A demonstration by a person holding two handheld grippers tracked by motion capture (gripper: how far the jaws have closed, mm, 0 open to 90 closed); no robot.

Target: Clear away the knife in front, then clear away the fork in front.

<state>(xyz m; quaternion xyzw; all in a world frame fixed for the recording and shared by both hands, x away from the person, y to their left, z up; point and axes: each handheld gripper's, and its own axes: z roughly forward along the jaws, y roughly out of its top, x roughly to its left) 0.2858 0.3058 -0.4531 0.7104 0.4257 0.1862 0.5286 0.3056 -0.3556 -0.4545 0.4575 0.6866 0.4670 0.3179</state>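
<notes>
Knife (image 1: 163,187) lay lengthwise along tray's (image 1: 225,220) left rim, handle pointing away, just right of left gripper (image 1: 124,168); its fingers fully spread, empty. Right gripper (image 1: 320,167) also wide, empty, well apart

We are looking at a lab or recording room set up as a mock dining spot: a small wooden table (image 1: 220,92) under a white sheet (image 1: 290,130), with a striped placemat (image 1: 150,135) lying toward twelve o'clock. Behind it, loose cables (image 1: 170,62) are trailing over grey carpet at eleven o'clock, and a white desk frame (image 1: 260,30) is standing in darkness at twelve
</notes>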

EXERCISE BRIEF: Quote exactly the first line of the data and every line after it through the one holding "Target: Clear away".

OUTPUT OF THE TASK:
A demonstration by a person holding two handheld grippers tracked by motion capture (gripper: how far the jaws have closed, mm, 0 open to 90 closed); no robot.

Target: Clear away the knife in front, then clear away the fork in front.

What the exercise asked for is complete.